Britains leading share index ended lower on Wednesday as financials slipped on waning hopes of a US plan to flush out toxic assets from banks and miners tracked weaker metal prices, but oil producers lent support. The FTSE 100 closed down 11.21 points, or 0.3 percent, at 3,900.25 after a choppy session that saw it trade in the 3,852.96 to 3,939.16 band.
The UK benchmark is down 12 percent this year but still remains about 12.7 percent higher than its low, hit on March 9. "Its a pretty directionless market," said Philip Gillett, a sales trader at IG Index. "Its such an uncertainty with whats happening to the Geithner plan whether its going to work. It sounds very good in theory ... but its going into uncharted territory. We cant be sure its going to work."
Financials were weaker despite reassurance from US President Barack Obama that his teams effort to revive the worlds largest economy was starting to work.
HSBC, Royal Bank of Scotland and Standard Chartered lost between 2.4 percent and 4.4 percent. Barclays and Lloyds Banking Group gained 4.8 percent and 6.6 percent, respectively.
Life insurers also slipped. Legal & General closed down 7.2 percent after it halved its full-year dividend, while Aviva shed 11.6 percent after going ex-dividend. New orders for long-last US manufactured goods rose in February for the first time in seven months, while sales of newly built US single-family homes unexpectedly rose at their fastest pace in 10 months in February. The economic picture in the UK remained glum.

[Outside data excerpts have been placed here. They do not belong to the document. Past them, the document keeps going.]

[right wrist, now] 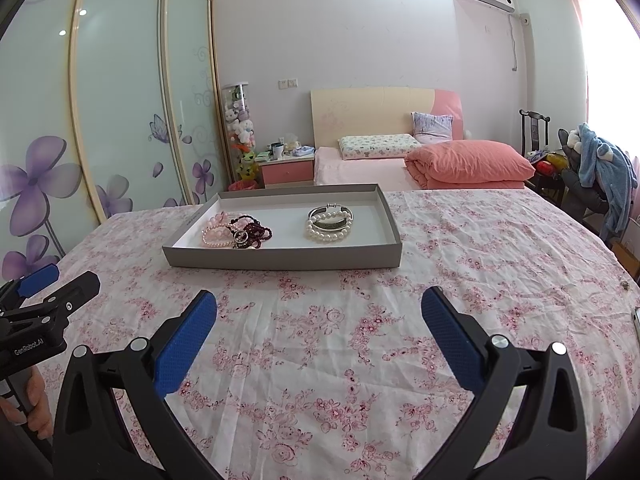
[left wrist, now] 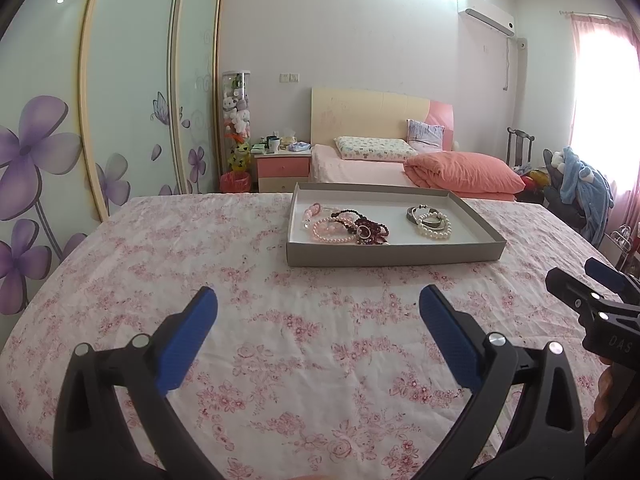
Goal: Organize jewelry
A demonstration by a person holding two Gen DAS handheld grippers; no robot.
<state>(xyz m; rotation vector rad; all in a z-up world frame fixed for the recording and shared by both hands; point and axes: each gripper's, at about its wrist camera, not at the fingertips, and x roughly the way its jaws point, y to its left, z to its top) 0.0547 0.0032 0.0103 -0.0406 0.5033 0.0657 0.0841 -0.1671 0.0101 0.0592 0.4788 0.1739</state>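
Observation:
A shallow grey tray (left wrist: 394, 254) (right wrist: 280, 258) stands on the floral cloth ahead of both grippers. In its left part lie a pink pearl bracelet (left wrist: 329, 231) (right wrist: 216, 236) and dark red bead bracelets (left wrist: 370, 229) (right wrist: 252, 232). In its right part lie a white pearl bracelet (left wrist: 434, 229) (right wrist: 329, 229) and a silver bangle (left wrist: 424, 213) (right wrist: 331, 213). My left gripper (left wrist: 318, 300) is open and empty, short of the tray. My right gripper (right wrist: 319, 300) is open and empty, short of the tray; it also shows at the right edge of the left wrist view (left wrist: 588, 280).
The table is covered by a pink floral cloth (left wrist: 280, 340) (right wrist: 480, 260). Behind it stand a bed with an orange quilt (left wrist: 464, 170), a pink nightstand (left wrist: 283, 168), a wardrobe with sliding doors (left wrist: 120, 100) and a chair with blue clothing (right wrist: 600, 176).

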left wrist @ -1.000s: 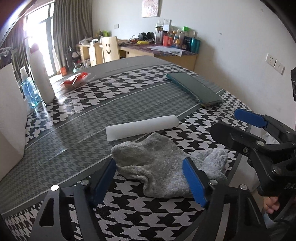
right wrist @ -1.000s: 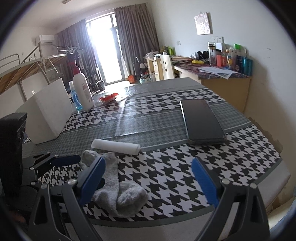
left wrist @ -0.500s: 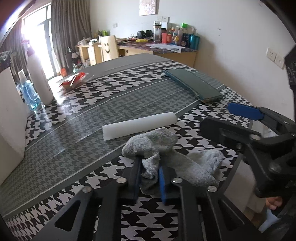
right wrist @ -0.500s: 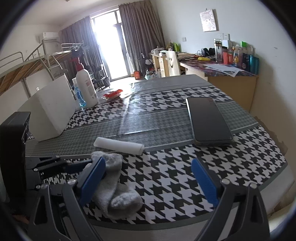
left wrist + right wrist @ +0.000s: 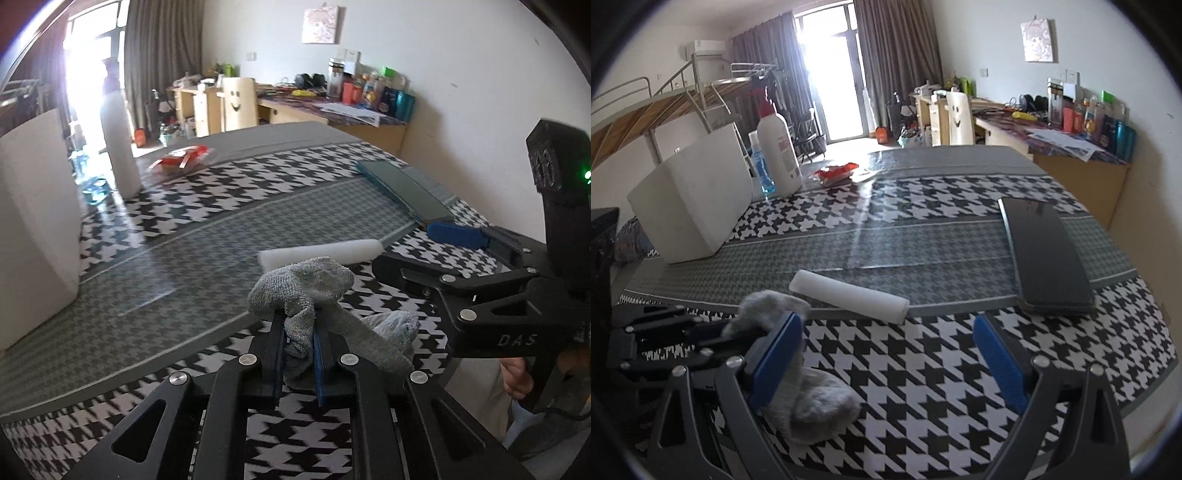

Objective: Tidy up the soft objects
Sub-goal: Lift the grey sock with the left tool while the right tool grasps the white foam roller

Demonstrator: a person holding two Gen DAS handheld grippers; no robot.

British retail sales fell more sharply than expected in March and stores are just as gloomy about their prospects for the coming months, a survey showed. Britain suffered its first failed government bond auction since 2002 after bids fell more than 100 million pounds short of the 1.75 billion the government was trying to raise.
Weaker base metal prices pulled miners lower. Anglo American, Kazakhmys, BHP Billiton, Rio Tinto and Eurasian Natural Resources dropped between 1 percent and 4.3 percent. A downgrade to "sell" from "hold" from RBS also weighed on Anglo American. Smiths Group topped the FTSE 100 fallers list, down more than 14 percent after the technology company said underlying pretax profit fell 17 percent. Oil majors added most points to the index, with BP up 1 percent and Royal Dutch Shell rising 2.5 percent.
Defensive stocks, such as utilities, food producers and drugmakers, were in demand. National Grid, Unilever and Scottish & Southern Energy advanced between 1.5 percent and 3.6 percent. GlaxoSmithKline added 2.8 percent. The drugmaker plans to take a significant stake in Aspen Pharmacare Holdings Ltd to strengthen its partnership with the South African drugmaker, people familiar with the situation said.